Así pensaba el arzobispo, fija la vista en el mar, allá donde había desaparecido el islote. De pronto ve una cosa blanquear y relucir en el reguero luminoso de la luna, ¿Era una gaviota, o una vela blanca? Mira más fijo y piensa: es una barca, una barca que nos sigue con una vela. Pero, ¡qué rápidamente va! Hace poco estaba lejos, allá lejos, muy lejos, y ahora está ya muy cerca; y, además, es una barca como no se ven, y con una vela que no parece vela... Sin embargo, aquella cosa les persigue, y el arzobispo no puede distinguir aquella cosa. ¿Es una barca, un ave, un pez? Se asemeja a un hombre, pero es demasiado grande para hombre; y luego, un hombre no podría caminar así por el mar.

Levantóse el arzobispo, acercóse al piloto, y le dijo:

—¡Mire usted! ¿Qué es aquello?—le preguntó.

Pero ya ha visto él mismo claramente que son los ancianos, que corren sobre el mar; sus blancas barbas brillan; se aproximan al buque.

Habiendo vuelto la cabeza el piloto, soltó despavorido el timón, y exclamó:

— ¡Señor! ¡Los ancianos nos persiguen sobre el mar; corren como en tierra!

Al oir esos gritos, levantáronse los pasajeros y se precipitaron hacia la popa; todos ellos pudieron ver a los religiosos, corriendo cogidos de la mano, y haciendo señas los de los lados para que se detuvieran.

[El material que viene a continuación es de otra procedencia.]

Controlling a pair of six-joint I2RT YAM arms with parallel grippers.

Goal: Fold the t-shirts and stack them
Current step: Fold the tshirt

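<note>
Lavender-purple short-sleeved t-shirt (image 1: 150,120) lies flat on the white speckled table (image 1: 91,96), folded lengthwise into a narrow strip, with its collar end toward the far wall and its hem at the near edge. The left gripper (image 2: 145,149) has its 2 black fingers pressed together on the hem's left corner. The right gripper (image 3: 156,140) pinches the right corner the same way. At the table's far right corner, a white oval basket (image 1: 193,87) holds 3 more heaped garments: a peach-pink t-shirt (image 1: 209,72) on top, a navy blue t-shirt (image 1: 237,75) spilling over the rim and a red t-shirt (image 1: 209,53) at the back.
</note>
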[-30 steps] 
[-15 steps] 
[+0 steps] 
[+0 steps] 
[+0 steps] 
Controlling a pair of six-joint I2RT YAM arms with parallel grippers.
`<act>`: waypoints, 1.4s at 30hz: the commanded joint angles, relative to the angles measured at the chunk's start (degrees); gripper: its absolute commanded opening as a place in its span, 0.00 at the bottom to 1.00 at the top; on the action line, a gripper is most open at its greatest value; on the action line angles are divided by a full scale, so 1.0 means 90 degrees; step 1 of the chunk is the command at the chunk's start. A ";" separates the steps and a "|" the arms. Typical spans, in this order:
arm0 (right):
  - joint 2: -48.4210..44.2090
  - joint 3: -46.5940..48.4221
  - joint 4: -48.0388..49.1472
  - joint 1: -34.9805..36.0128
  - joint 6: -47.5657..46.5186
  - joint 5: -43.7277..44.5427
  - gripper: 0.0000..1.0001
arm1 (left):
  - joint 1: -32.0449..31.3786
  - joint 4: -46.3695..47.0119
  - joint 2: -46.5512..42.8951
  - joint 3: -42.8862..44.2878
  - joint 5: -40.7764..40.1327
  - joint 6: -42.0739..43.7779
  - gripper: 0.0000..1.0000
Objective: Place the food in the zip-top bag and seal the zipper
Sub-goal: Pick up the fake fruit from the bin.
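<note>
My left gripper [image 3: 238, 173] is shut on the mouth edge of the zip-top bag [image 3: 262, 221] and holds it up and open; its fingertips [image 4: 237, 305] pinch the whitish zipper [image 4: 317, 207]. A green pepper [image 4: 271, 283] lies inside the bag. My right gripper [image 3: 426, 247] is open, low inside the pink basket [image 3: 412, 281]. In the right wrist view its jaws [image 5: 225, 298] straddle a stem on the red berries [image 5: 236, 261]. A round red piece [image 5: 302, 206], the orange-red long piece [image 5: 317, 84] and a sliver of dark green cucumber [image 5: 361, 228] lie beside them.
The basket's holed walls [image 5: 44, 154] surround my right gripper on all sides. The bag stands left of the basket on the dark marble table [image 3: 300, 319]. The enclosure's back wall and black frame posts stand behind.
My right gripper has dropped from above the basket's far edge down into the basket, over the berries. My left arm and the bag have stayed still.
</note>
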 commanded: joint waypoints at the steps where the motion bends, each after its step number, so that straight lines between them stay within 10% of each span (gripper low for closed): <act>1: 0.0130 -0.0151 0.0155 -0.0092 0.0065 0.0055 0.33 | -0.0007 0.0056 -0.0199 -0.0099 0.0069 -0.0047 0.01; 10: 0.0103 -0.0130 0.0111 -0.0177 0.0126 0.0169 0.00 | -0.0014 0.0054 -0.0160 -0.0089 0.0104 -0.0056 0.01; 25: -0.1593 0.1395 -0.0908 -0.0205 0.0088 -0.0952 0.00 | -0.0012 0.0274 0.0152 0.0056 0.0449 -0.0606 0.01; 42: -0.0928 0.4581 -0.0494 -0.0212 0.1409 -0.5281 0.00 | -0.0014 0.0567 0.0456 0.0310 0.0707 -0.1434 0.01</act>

Aún no había habido tiempo para tomar ni un rizo, cuando los ancianos alcanzaron al buque, llegáronse hasta la borda, y alzando los ojos dijeron en seguida:

—Hemos olvidado, siervo de Dios, hemos olvidado lo que nos enseñaste...Lo recordábamos mientras lo repetíamos; mas al cabo sólo de una hora de haber cesado de repetirlo, trabucamos una frase y todas las hemos olvidado. Enséñanos de nuevo.

El arzobispo hizo la señal de la cruz, inclinóse hacia los ancianos y dijo:

— ¡Ancianos de Dios, a pesar de todo, vuestra plegaria llegará al Señor! Yo no soy quien tiene que enseñaros. Rogad por nosotros, pobres pecadores.

Y el arzobispo los reverenció hasta el suelo. Y los ancianos permanecieron un instante inmóviles, después volvieron la espalda y se marcharon otra vez por encima de la superficie del mar.

Y hasta el alba se vio una gran luz hacia el lado por donde habían desaparecido.